The House Appropriations Committee has caused a stir with one tiny paragraph in its 198-page health, labor and education spending bill.SEC. 314. None of the funds made available by this Act or any other Act may be awarded to a charter school that contracts with a for-profit entity to operate, oversee or manage the activities of the school.
Charter advocates are flipping their collective lids because this would mean real trouble. It's almost as if the modern charter movement would collapse if it didn't include a chance for someone to hoover up a bundle of sweet sweet taxpayer dollars.
The problem for the charter sector is the large number of charter schools that are fronting for profiteering enterprises. I've often made the point that many for-profit charters hide behind non-profit fig leaves. Bruce Baker made the valid point on Twitter that it's not really about for- or non-profit so much as it's about "specific practices, financial arrangements, related party transactions and disclosures." It's possible that the House's blunt instrument could be effectively replaced by actual regulations governing how charters operate.
But right now, charter advocates are up in arms and calling on the troops, leaning heavily on a couple of arguments. One is old and worn, and the other is an attempt to use an inaccurate argument to muddy the water.
The old favorite is "for the kids." If charters are defunded, the argument goes, it will hurt the poor and brown and Black and special needs students, and so shame on Congress for threatening them. This is well-worn territory, and I'm not going to rehash it at the moment (what about all the poor and brown and Black and special need students that charters deliberately choose not to help).
Instead, I want to point out some problems with this argument. First, it's a silly extension of the non- and for-profit distinction. "We charter school operators are in it for the kids, but we have to hire profit-based outfits to help make it happen," is a variation on the attempt to distance charter schools from the profit motive, as if charter schools and charter management organizations are completely different and separate beasts. Honestly, I'm coming around to wishing that for-profits hadn't been outlawed in most states so that we didn't have this attempt to hide all the profiteering behind masks and smoke and mirrors. Charters never fought hard against outlawing for-profits because they knew it was a bad look and incompatible with "for the kids" marketing and political posturing. Charter schools and CMOs are two ends of the same animal, and trying to point at your butt and say, "It's not me--the poop comes out of that end" is disingenuous at best.
Besides, if you really are all about serving the students, you could just stop making profits. If your East Egg Charter hires East Egg CMO to run the operation, just hire the top people from East Egg CMO to work at your school. Hire the East Egg CMO as your curriculum director or chief administrator. You could save money because you would just hire people without having to also finance the profits for East Egg CMO. There is no earthly reason that charter schools have to involve somebody making a profit (Exhibit A: All the public schools in America). This is one of the slickest pieces of PR that modern reformsters have pulled off--to get everyone to accept the unchallenged assumption that school choice must include the chance for private operators to turn a profit.

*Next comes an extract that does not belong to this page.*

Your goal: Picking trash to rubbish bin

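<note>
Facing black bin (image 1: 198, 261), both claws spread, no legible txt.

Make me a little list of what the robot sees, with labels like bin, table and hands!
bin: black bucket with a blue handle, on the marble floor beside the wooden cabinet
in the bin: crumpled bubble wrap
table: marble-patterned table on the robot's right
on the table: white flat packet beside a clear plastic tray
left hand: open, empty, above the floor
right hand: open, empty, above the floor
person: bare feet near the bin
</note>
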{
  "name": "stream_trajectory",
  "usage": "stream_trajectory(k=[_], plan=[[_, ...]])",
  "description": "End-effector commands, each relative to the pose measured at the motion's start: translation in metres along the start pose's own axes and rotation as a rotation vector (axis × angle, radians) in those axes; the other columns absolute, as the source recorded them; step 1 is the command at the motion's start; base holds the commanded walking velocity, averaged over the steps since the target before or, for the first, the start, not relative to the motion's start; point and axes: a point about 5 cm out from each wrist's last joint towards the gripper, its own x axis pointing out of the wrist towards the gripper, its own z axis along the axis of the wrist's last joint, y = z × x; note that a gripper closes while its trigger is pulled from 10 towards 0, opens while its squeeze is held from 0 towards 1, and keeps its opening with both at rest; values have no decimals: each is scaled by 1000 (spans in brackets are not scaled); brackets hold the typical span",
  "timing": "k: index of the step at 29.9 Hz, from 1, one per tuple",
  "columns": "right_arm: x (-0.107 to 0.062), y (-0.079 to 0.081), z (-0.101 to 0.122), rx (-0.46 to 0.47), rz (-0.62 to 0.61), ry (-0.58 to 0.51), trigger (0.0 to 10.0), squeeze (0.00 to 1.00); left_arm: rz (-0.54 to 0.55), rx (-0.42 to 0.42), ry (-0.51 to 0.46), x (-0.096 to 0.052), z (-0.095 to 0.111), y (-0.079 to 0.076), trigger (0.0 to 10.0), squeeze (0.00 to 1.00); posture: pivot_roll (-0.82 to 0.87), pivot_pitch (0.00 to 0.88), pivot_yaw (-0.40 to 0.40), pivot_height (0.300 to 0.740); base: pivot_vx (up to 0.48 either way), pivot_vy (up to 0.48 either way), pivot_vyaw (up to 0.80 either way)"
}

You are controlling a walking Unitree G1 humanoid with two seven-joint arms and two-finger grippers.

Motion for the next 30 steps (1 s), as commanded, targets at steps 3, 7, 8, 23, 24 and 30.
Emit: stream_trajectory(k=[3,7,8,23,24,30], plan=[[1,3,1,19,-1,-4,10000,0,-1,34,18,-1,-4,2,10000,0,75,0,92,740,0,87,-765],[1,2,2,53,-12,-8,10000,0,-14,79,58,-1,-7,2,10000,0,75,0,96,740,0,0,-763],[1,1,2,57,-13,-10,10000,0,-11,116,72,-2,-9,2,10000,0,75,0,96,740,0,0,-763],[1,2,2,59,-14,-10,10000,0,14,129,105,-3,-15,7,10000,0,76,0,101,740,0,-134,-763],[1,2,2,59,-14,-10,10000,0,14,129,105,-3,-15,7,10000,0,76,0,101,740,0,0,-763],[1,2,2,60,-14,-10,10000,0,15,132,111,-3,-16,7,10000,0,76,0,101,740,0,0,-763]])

The just-plain-not-so argument is here in this email from Nina Rees, head honcho of the National Alliance for Public [sic] Charter Schools, sent out to her supporters.
We are under attack in a new education funding bill proposed by Congress to cut off ALL federal funding for charter schools. That includes cutting funding for students from low-income communities and students with disabilities who attend our schools.
The reason? Congress wants to punish charter schools for contracting with businesses to help run their schools. Even though those very same businesses contract with nearby district and magnet schools.
If this passes, charter school leaders would be forced to choose between accessing the federal funds their students are entitled to or working with businesses to provide the supplies and services their students need.
Emphasis mine. Rees would like to suggest that the House bill targets things like hiring bus companies or cafeteria operators. It doesn't. Rees is invited to give examples of public schools that, for instance, enter "sweeps" contracts to companies that run all of the daily teaching operations of the school in return for 95% of the school's revenue.
Nor does the bill propose to cut all federal funding for charter schools. Any charters that are actual non-profits, both directly and indirectly--and they do exist--will be just fine. The only people who are threatened by the bill are those who use charter schools to turn a profit. Heck, even charters that pay administrators obscene salaries but don't turn a profit for some private organization--even those folks would be just fine. But Rees doesn't frame this as a threat to private companies' bottom line because making sure that East Egg CMO makes a bundle this year isn't very For The Kids.
You're going to hear plenty of charter advocate panic over this part of the spending bill--just remember that all this chicken littling is about protecting the bottom line of companies making money from the charter school biz. It is the very opposite of For The Kids, because every cent spent on The Kids is a cent that doesn't go into profiteer pockets. Don't be fooled. The sky is not falling; just the roofing on some very comfortable private villas.